**WHAT NEEDS TO BE DONE**
Return the full set of entries exactly. Omit none.

[Records from a collection]
+ + + +

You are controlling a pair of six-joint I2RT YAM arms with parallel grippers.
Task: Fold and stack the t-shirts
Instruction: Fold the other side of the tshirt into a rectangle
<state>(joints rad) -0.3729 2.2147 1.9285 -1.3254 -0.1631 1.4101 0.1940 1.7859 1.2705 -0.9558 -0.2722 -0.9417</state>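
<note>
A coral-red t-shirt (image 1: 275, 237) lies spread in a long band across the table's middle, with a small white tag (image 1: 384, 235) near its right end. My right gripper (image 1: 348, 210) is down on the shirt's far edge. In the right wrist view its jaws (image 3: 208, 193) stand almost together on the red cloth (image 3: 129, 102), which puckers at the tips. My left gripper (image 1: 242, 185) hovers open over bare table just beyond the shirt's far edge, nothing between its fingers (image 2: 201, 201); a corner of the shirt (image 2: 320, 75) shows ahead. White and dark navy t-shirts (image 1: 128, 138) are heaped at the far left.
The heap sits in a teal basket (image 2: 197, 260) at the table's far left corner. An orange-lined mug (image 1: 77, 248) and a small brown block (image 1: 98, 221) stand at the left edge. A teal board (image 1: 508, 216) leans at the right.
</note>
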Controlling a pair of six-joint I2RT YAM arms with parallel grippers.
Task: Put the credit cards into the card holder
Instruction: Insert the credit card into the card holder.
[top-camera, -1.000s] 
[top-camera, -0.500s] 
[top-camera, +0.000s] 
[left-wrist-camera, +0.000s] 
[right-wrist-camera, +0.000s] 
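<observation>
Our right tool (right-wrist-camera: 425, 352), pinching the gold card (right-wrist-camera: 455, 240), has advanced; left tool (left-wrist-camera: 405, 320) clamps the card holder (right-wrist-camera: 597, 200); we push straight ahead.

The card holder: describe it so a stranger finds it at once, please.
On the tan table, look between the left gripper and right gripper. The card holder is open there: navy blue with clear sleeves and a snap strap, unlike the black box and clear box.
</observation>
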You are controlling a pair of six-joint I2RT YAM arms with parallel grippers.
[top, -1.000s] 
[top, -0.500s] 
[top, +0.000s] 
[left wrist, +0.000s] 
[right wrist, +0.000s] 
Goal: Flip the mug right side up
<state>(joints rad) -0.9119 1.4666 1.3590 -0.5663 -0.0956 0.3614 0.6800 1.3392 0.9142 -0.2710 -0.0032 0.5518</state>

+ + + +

**EXERCISE ANSWER**
You are controlling a pair of six-joint I2RT YAM arms with parallel grippers.
Task: Fold and stack the t-shirts
Instruction: Fold the other side of the tshirt into a rectangle
<state>(joints rad) -0.3729 2.2147 1.9285 -1.3254 -0.1631 1.4101 0.1940 1.7859 1.2705 -0.9558 -0.2722 -0.9417</state>
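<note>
A coral-red t-shirt (image 1: 275, 237) lies spread in a long band across the table's middle, with a small white tag (image 1: 384, 235) near its right end. My right gripper (image 1: 348, 210) is down on the shirt's far edge. In the right wrist view its jaws (image 3: 208, 193) stand almost together on the red cloth (image 3: 129, 102), which puckers at the tips. My left gripper (image 1: 242, 185) hovers open over bare table just beyond the shirt's far edge, nothing between its fingers (image 2: 201, 201); a corner of the shirt (image 2: 320, 75) shows ahead. White and dark navy t-shirts (image 1: 128, 138) are heaped at the far left.
The heap sits in a teal basket (image 2: 197, 260) at the table's far left corner. An orange-lined mug (image 1: 77, 248) and a small brown block (image 1: 98, 221) stand at the left edge. A teal board (image 1: 508, 216) leans at the right.
</note>
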Controlling a pair of six-joint I2RT YAM arms with parallel grippers.
Task: Put the credit cards into the card holder
Instruction: Insert the credit card into the card holder.
[top-camera, -1.000s] 
[top-camera, -0.500s] 
[top-camera, +0.000s] 
[left-wrist-camera, +0.000s] 
[right-wrist-camera, +0.000s] 
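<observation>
Our right tool (right-wrist-camera: 425, 352), pinching the gold card (right-wrist-camera: 455, 240), has advanced; left tool (left-wrist-camera: 405, 320) clamps the card holder (right-wrist-camera: 597, 200); we push straight ahead.

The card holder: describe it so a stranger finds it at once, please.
On the tan table, look between the left gripper and right gripper. The card holder is open there: navy blue with clear sleeves and a snap strap, unlike the black box and clear box.
</observation>
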You are controlling a pair of six-joint I2RT YAM arms with parallel grippers.
[top, -1.000s] 
[top, -0.500s] 
[top, +0.000s] 
[left wrist, +0.000s] 
[right wrist, +0.000s] 
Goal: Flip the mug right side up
<state>(joints rad) -0.9119 1.4666 1.3590 -0.5663 -0.0956 0.3614 0.6800 1.3392 0.9142 -0.2710 -0.0032 0.5518</state>

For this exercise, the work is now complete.